- Education: University of Cambridge (Ph.D. Eng); North Carolina Central University (J.D.); North Carolina State University (M.S.ChemEng); University of North Carolina at Chapel Hill (B.S.chemistry);
- Occupations: Chemical engineer and lawyer
- Spouse: Sandy

= Donald van der Vaart =

American chemical engineer and lawyer

Donald van der Vaart is an American chemical engineer and lawyer who served as Secretary of the North Carolina Department of Environmental Quality (DEQ) from 2015 to 2017. Van der Vaart was the first DEQ secretary to rise through the ranks as a scientist. Van der Vaart was replaced by Michael Regan in 2017.

==Education==
Van der Vaart received a bachelor's degree in chemistry from the University of North Carolina at Chapel Hill. He went on to receive a Juris Doctor degree from North Carolina Central University and a master's degree in chemical engineering from North Carolina State University. Additionally, van der Vaart holds a doctorate in chemical engineering from the University of Cambridge.

==Career==

=== Early career ===
Van Der Vaart served as Deputy Secretary and Energy Policy Advisor for North Carolina Department of Environment & Natural Resources. He was a longtime manager in the department before he was named deputy secretary. He has an extensive background in energy, environmental and regulatory work in academia, state government and the private sector. He also worked as an Engineering Supervisor and later a Program Manager for the N.C. Division of Air Quality. His background is in engineering and environmental regulation. He has also worked in the energy and utility sectors. He is an adjunct professor in engineering at N.C. State University, where he also teaches environmental policy and law. His previous work includes scientific research at Virginia Polytechnic Institute and State University and at Research Triangle Institute (now RTI International). He has published numerous technical and legal articles and holds two patents.
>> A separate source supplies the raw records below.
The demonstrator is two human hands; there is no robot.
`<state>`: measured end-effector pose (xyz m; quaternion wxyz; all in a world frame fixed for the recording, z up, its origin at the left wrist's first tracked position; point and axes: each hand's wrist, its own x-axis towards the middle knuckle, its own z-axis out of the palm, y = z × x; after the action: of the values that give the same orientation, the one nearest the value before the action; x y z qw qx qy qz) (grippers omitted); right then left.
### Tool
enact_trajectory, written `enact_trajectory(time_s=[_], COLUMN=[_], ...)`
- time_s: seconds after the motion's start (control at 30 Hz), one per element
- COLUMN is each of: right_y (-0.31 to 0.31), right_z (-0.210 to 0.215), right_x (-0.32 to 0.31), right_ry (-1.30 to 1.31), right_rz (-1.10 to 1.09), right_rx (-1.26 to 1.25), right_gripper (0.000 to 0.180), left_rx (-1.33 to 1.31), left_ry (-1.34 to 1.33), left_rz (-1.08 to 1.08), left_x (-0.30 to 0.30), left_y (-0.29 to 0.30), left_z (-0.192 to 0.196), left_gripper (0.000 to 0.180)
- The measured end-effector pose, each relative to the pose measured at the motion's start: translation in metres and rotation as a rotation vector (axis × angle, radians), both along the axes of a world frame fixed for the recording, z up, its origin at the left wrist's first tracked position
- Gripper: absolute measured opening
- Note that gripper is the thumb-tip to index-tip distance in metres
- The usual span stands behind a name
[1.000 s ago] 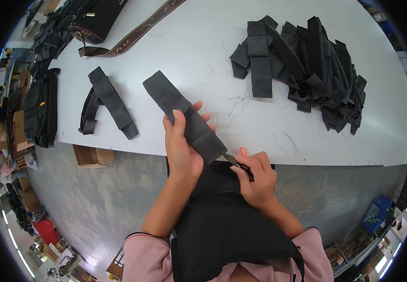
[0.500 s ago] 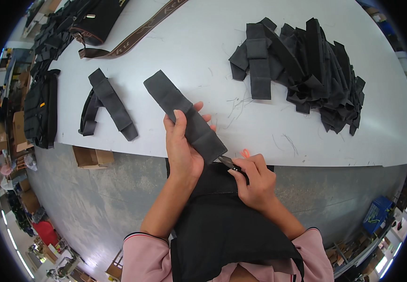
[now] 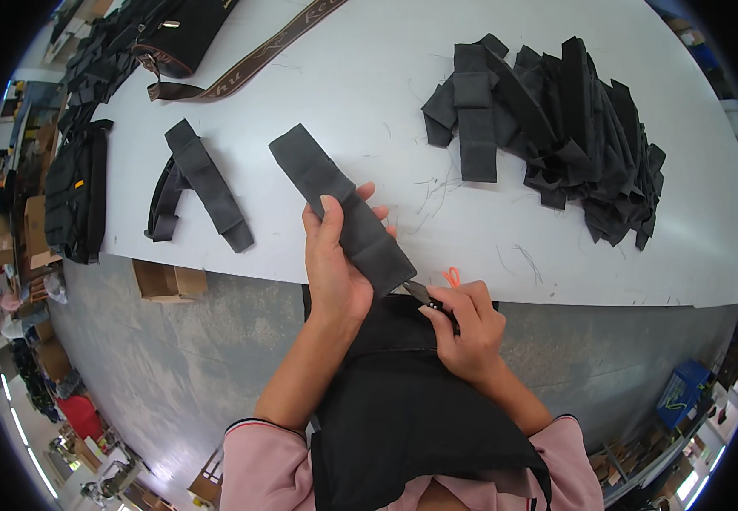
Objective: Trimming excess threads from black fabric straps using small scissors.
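Note:
My left hand (image 3: 333, 255) is closed round a dark grey fabric strap (image 3: 322, 175), with the thumb on top and the fingertips coming out past its right edge. The strap slants from upper left down to a corner near my right hand. In my right hand (image 3: 471, 332) I grip small dark thread snips (image 3: 424, 295), whose tips reach the strap's lower right corner. An orange loop (image 3: 451, 277) sticks up beside the snips. Whether the blades touch fabric or a thread is too small to tell.
On the white table (image 3: 335, 94), a heap of grey straps (image 3: 586, 153) lies at right, with loose threads (image 3: 429, 196) beside it. Another strap (image 3: 207, 183) lies left. Black bags (image 3: 78, 192) and a brown lettered strap (image 3: 258, 55) are farther off. A cardboard box (image 3: 169, 281) stands below the edge.
Little differs. Both hands hold the same strap and snips in nearly the same pose; the table's things sit slightly shifted to the right in the picture.

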<state>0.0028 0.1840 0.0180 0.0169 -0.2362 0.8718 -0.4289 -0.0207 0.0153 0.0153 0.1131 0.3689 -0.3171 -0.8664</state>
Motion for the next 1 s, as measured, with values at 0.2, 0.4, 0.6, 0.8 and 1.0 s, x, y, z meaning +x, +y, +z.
enact_trajectory(time_s=[0.2,0.4,0.6,0.8,1.0], right_y=[-0.004,-0.005,-0.012,-0.016,-0.015], right_z=[-0.007,-0.004,-0.001,0.008,0.024], right_x=[-0.004,-0.007,-0.010,-0.015,-0.027], right_ry=[0.014,-0.048,0.019,0.125,-0.366], right_rz=[-0.028,0.138,0.184,0.262,-0.062], right_rx=[-0.080,-0.061,0.000,0.096,-0.268], right_gripper=[0.024,0.026,0.027,0.027,0.022], left_rx=[0.017,0.076,0.083,0.071,0.137], left_ry=[0.008,-0.010,0.005,0.003,0.046], left_rz=[-0.016,-0.047,-0.041,-0.052,-0.298], left_x=[-0.001,-0.002,-0.001,-0.001,0.003], left_y=[-0.003,-0.007,-0.007,-0.010,-0.018], left_z=[-0.003,-0.004,-0.002,-0.005,-0.010], left_gripper=[0.030,0.027,0.026,0.029,0.040])
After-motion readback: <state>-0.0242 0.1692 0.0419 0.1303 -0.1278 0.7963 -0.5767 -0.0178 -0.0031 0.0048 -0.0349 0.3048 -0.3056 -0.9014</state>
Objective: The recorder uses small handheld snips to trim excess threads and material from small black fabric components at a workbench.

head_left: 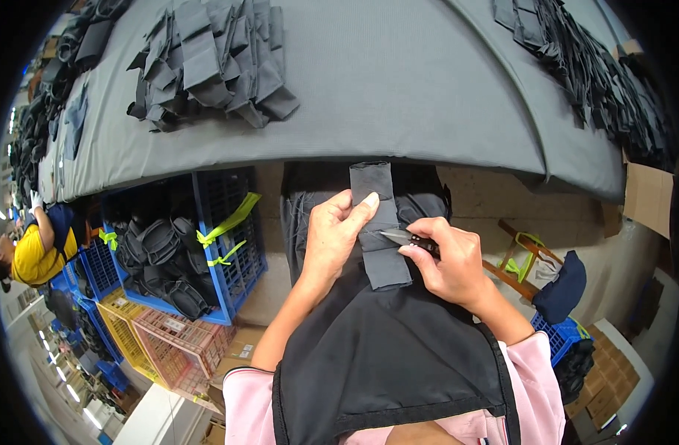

=== Secretary of the Department of Environmental Quality (DEQ) ===
Van der Vaart was sworn in as Secretary of the North Carolina Department of Environmental Quality (DEQ_ on 2 January 2015, when Governor Pat McCrory named his predecessor John E. Skvarla to lead the North Carolina Department of Commerce. After the election of Roy Cooper as new Governor of North Carolina, van der Vaart returned to the air quality division where he had extensive experience as a regulator and had previously worked for 20 years as an engineering supervisor and later as program manager.

Van der Vaart was a leading figure in McCrory's administration in the push-back of two dozen U.S. states against EPA regulations which they saw as overreaching. He is an advocate for decentralized regulations which should adhere to a cost-benefit calculation regarding the balance between conservation of the environment and protection of jobs. In March 2015, van der Vaart gave testimony before the House Committee on Energy and the Commerce Subcommittee on Energy and Power regarding legal and cost issues conflicting with the Obama Administration's proposed 111(d) rule for existing power plants. The same month, van der Vaart appeared before the U.S. Senate Committee on Agriculture, Nutrition and Forestry to testify on the impacts of the Obama administration's proposed "Waters of the United States" rule.

At N.C. State University, van der Vaart is an adjunct professor in engineering, and also teaches environmental policy and law. His previous work includes scientific research at Virginia Polytechnic Institute and State University and at Research Triangle Institute (now RTI International).

=== Trump Administration ===
Following the election of Donald Trump as president, van der Vaart was mentioned for a number of roles in his administration. In 2017, he was reportedly considered for the position of Deputy Administrator of the Environmental Protection Agency (EPA), though he ultimately didn't receive the position. In 2018, van der Vaart's name emerged as a potential candidate to lead the Council on Environmental Quality (CEQ), and as a possible replacement for Scott Pruitt to lead the EPA.

=== Appointments ===
On July 1, 2021, N. C. Supreme Court Chief Justice Paul Newby appointed van Der Vaart Chief Administrative Law Judge and Director of the N. C. Office of Administrative Hearings.

Four years later, Dr. Van Der Vaart was appointed to the N.C. Utilities Commission by State Treasurer Brad Briner.

==Political positions==
On 16 November 2016, van der Vaart along with his counterparts from Alabama, Nebraska, North Dakota and West Virginia signed a letter which urged then president-elect Trump to rein in the EPA, which in their view has "run out of control" and "return environmental leadership to the states." The letter did acknowledge that an agency to address environmental needs was necessary, when it stated that "[o]ur country still needs the EPA, but not the EPA of recent years," which has become a danger to the nation's competitiveness on the international market through overregulation.

There, the letter goes on, "we must put an end to the idea that more regulation is always good, and instead allow state and local experts to improve the environment." In a podcast interview released by the John Locke Foundation on 21 September 2015, he discussed what he titled as "EPA Intrusion: The Federal Power Grab Over North Carolina’s Environment."

==Personal life==
Van der Vaart is father of two sons and lives with his wife Sandy in Raleigh, North Carolina.